Взрослая Виктория Степановна раскрасневшаяся и тяжело дышавшая, смотрела на меня. Вернее не на меня, она стояла у открытой двери и смотрела на небо, на нём скоро проявятся первые звезды. Она громко дышала, постепенно принимая более подобающую окраску лица. И вот, когда краснота почти полностью с неё сошла, она посмотрела на мою руку. Затем развернулась и пошла к своему столу.
- Из-за всякой фигни... Иди сюда, страдалец, намажу.
Я приблизился к столу, на нём все еще был полнейший беспорядок. По кабинету были разбросаны бумаги, на полу лежали карандаши, упаковки лекарств, вата. Женщина не обращала на это никакого внимания.
- Садись. Давай сюда свои руки.
Я поднял с пола стул и сел. На удивление в комнате не чувствовалось присутствие кого-то еще. От ветеринара не осталось и следа. По крайне мере такого, которого я мог заметить. Медсестра ещё раз, надев очки, осмотрела мои раны, затем достала с полки какой-то тюбик и легкими движениям начала втирать мазь в обожжённые места.
- Как у вас дела? - спросил я просто так, чтобы не сидеть молча.
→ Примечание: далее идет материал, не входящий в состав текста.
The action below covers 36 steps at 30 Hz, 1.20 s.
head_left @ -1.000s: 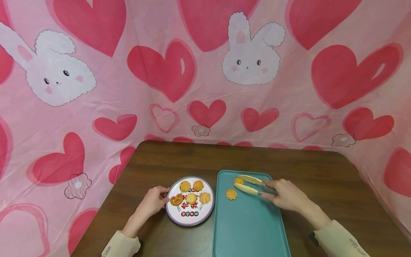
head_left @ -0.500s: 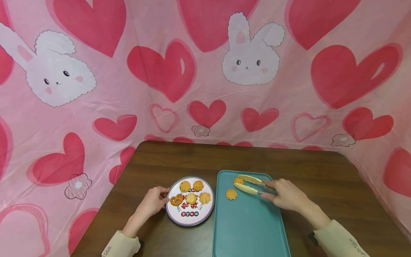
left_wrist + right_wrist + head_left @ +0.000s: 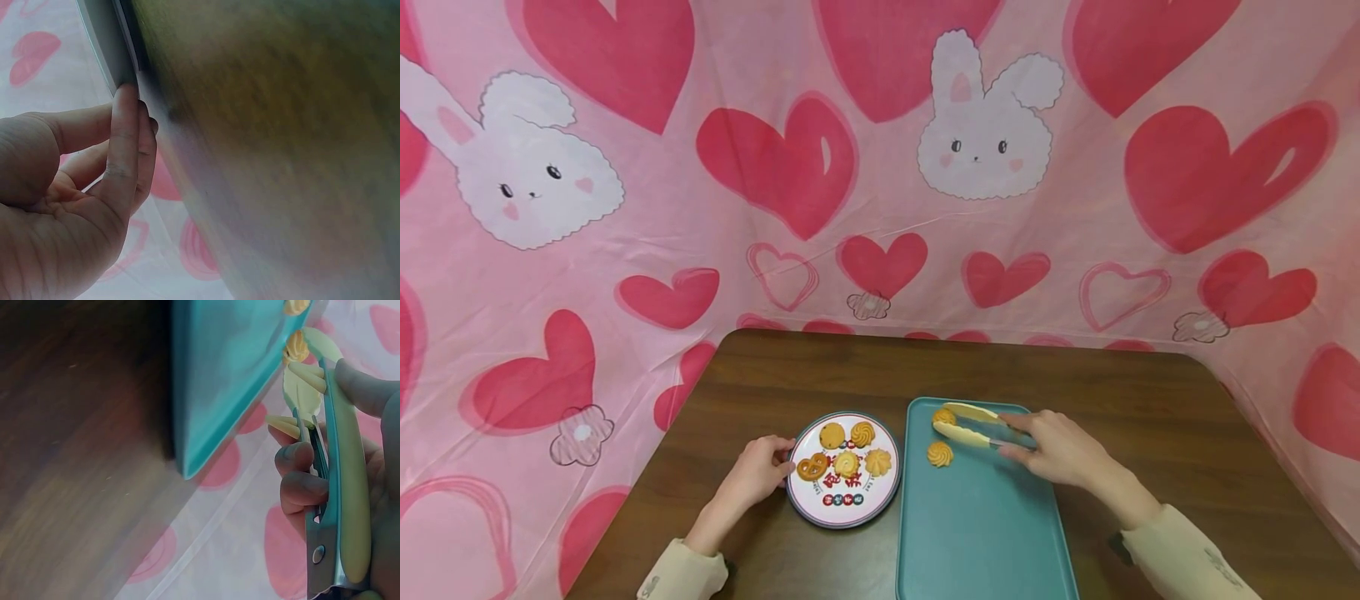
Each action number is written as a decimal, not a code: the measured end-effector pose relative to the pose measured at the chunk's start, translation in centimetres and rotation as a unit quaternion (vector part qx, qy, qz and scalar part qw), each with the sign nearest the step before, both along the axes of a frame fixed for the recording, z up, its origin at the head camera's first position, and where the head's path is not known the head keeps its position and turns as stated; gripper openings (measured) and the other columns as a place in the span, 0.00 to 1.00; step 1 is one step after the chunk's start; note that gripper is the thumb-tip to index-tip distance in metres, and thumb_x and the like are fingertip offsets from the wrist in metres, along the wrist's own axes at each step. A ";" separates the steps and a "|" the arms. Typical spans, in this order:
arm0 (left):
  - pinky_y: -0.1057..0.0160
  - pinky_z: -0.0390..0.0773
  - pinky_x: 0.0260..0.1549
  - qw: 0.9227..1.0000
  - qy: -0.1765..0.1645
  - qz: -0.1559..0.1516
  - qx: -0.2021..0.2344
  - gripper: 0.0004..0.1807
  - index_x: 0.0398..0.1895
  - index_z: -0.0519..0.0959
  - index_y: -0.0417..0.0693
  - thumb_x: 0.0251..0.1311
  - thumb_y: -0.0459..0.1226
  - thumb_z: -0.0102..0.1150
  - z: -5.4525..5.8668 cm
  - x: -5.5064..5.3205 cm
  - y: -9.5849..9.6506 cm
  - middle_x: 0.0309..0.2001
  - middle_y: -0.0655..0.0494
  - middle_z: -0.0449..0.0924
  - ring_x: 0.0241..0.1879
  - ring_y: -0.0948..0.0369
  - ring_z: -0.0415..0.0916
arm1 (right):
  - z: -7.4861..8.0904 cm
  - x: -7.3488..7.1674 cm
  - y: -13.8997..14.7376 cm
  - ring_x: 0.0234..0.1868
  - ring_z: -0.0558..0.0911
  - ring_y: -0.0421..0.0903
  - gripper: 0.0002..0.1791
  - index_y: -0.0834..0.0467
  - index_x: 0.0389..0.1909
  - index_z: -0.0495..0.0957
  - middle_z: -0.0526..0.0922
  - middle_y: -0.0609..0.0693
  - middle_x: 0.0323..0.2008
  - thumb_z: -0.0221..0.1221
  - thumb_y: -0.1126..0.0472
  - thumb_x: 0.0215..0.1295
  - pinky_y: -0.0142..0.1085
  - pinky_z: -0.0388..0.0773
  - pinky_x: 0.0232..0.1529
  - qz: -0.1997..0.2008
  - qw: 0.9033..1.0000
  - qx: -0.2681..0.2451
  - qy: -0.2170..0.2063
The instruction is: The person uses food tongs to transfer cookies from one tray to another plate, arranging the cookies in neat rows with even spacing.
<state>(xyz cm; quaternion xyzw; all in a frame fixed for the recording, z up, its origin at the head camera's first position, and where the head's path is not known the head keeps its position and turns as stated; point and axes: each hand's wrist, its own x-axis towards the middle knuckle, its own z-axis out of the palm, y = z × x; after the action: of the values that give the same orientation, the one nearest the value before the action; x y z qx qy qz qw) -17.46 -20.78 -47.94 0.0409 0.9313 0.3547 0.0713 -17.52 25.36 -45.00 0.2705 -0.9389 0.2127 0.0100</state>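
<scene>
My right hand [image 3: 1063, 450] grips a pair of tongs [image 3: 966, 435] with pale yellow tips, its thumb along one arm in the right wrist view. Between the tips is a swirled butter cookie [image 3: 943, 417], over the far left part of a teal tray [image 3: 985, 525]. A second swirled cookie [image 3: 939, 454] lies on the tray just nearer. On the left, my left hand [image 3: 760, 471] pinches the rim of a round white plate [image 3: 842, 515] with a blue edge. The plate bears a pretzel [image 3: 812, 467] and several cookies [image 3: 847, 464].
Plate and tray stand side by side on a dark wooden table [image 3: 820, 367], with a narrow gap between them. A pink cloth [image 3: 880, 208] with hearts and rabbits hangs behind and around the table.
My right hand and the tongs have moved a little left and away from me, and the cookie between the tips has shifted with them. My left hand and the plate stay put.
</scene>
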 end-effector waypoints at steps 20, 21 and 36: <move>0.65 0.82 0.22 1.000 0.000 0.002 0.004 0.18 0.51 0.80 0.27 0.57 0.24 0.67 0.0 0.1 -0.1 0.30 0.50 0.75 0.25 0.61 0.73 | 1.9 -0.1 -4.3 0.30 0.83 0.37 0.28 0.65 0.58 0.79 0.86 0.54 0.48 0.67 0.52 0.63 0.34 0.81 0.32 0.066 0.996 0.000 0.057; 0.65 0.82 0.22 1.000 0.001 0.002 0.005 0.18 0.51 0.80 0.27 0.57 0.24 0.66 0.0 0.1 -0.1 0.30 0.50 0.75 0.25 0.61 0.73 | 2.1 0.0 -4.7 0.30 0.83 0.37 0.27 0.65 0.58 0.79 0.85 0.55 0.51 0.67 0.51 0.64 0.34 0.80 0.33 0.073 0.996 0.001 0.061; 0.65 0.81 0.22 1.000 0.009 0.001 0.006 0.17 0.50 0.80 0.27 0.56 0.24 0.67 0.1 0.1 0.0 0.30 0.50 0.75 0.23 0.61 0.74 | 2.8 1.0 -10.5 0.17 0.69 0.29 0.29 0.57 0.62 0.79 0.84 0.51 0.53 0.66 0.48 0.63 0.29 0.75 0.25 0.109 0.993 0.034 0.028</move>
<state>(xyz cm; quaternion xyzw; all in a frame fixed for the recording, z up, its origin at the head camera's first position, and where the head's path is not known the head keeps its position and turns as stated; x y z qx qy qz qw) -17.33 -20.77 -47.83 0.0433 0.9300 0.3596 0.0619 -16.49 14.88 -42.19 0.3775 -0.9098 0.1724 0.0035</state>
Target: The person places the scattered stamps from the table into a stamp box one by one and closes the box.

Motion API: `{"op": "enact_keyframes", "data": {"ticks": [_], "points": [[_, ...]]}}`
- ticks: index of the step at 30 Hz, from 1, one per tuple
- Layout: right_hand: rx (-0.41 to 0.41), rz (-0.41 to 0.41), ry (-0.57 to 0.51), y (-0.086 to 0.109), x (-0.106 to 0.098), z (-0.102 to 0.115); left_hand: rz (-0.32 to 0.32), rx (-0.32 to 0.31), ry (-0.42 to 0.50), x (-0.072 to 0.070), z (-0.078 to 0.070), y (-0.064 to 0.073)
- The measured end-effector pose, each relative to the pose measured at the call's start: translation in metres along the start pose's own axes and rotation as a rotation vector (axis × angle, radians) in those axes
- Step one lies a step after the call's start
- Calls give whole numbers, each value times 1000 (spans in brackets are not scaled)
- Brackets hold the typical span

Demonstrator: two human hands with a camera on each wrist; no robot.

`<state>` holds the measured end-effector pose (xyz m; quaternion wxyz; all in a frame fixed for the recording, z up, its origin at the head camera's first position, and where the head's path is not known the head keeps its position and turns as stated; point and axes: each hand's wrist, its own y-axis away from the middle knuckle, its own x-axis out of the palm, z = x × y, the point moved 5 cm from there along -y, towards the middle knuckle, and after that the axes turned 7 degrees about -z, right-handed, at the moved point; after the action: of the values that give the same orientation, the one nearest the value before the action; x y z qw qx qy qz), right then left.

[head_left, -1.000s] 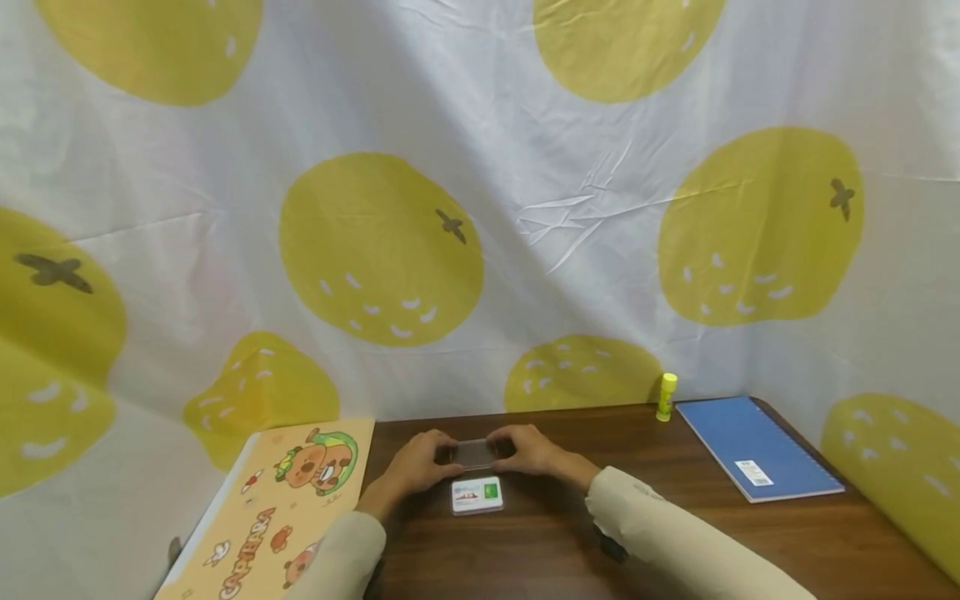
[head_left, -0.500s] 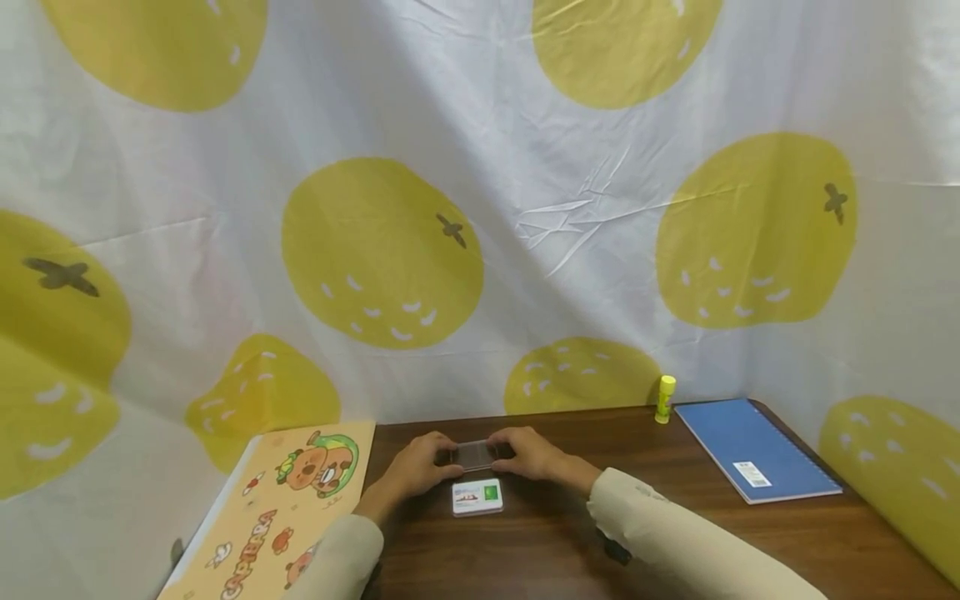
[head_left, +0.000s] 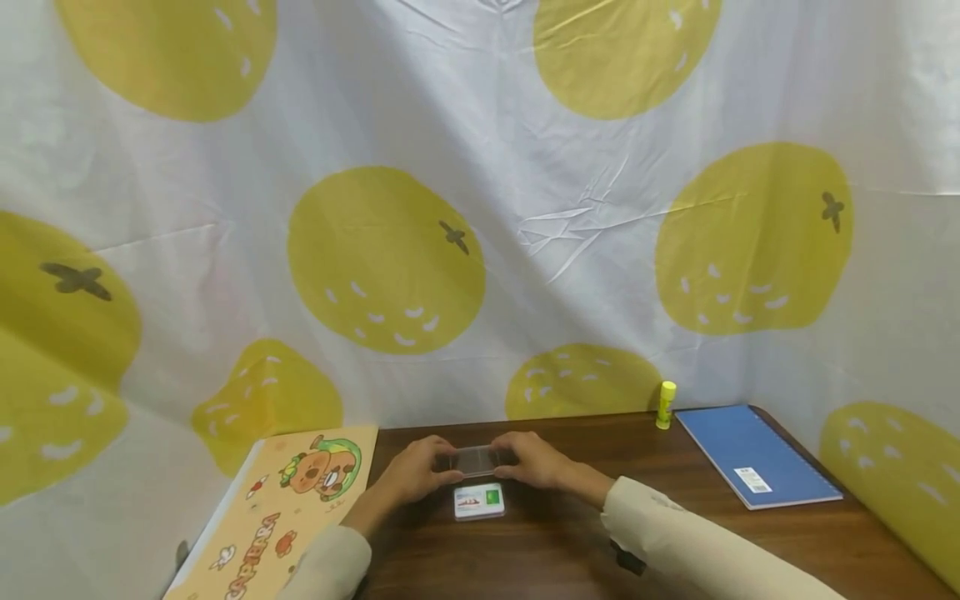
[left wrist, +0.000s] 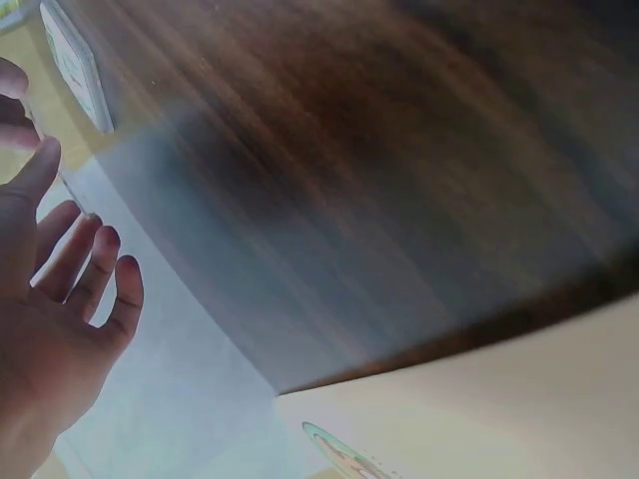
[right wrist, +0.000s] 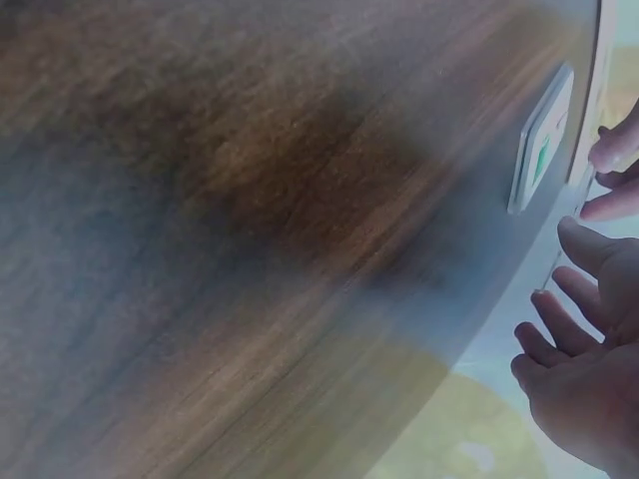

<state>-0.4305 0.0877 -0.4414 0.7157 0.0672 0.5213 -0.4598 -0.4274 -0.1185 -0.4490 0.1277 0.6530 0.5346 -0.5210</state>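
A clear, flat plastic lid [head_left: 475, 461] spans the gap between both hands in the head view. My left hand [head_left: 415, 472] pinches its left end between thumb and fingers, and my right hand [head_left: 534, 461] pinches the right end in the same way. Just nearer to me, a small flat box [head_left: 478, 502] with a white, red and green printed face lies on the table. The left wrist view shows the lid edge-on at the left hand's [left wrist: 60, 319] fingertips. In the right wrist view the box [right wrist: 544, 140] lies beyond the right thumb.
On the left, a tan capybara folder [head_left: 300, 500] covers part of the dark wooden table [head_left: 570, 550]. A yellow-green glue stick [head_left: 665, 405] stands upright at the back right, beside a blue notebook [head_left: 757, 454]. A fruit-patterned curtain [head_left: 570, 275] hangs behind the table.
The head view has tilted up a little, so everything sits slightly lower in it. Both hands keep hold of the lid in nearly the same place over the table.
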Motion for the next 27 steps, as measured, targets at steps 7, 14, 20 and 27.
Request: {"op": "enact_keyframes", "data": {"ticks": [7, 14, 20, 27], "points": [[-62, -9, 19, 8, -3, 8, 3, 15, -10, -4, -5, 8], [-65, 0, 31, 19, 2, 12, 26, 22, -13, -4, -9, 18], [-46, 20, -8, 30, 8, 14, 44, 40, -5, 2, -8, 24], [-25, 32, -11, 37, 11, 15, 64, 49, 1, 7, -9, 29]]}}
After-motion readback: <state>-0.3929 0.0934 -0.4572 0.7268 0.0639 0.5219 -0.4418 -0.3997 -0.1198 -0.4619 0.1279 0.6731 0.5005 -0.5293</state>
- Если ещё раз спросишь, несчастный колпак в следующем году тебе на голову приклею. Понял?
Я понимающе кивнул.
Мы долго сидели вдвоем, пока медсестра выполняла свою работу. Мы слышали на улице многоголосый шум, веселые выкрики, а затем и песни гуляющей толпы. Мои руки покрывались все более толстым слоем мази.
Через несколько минут тишины, в полутьме покосившейся избы, что служила медицинским пунктом, в сотнях километров от большого города, в деревне окруженной тайгой, незабываемо запела и сама Виктория Степановна.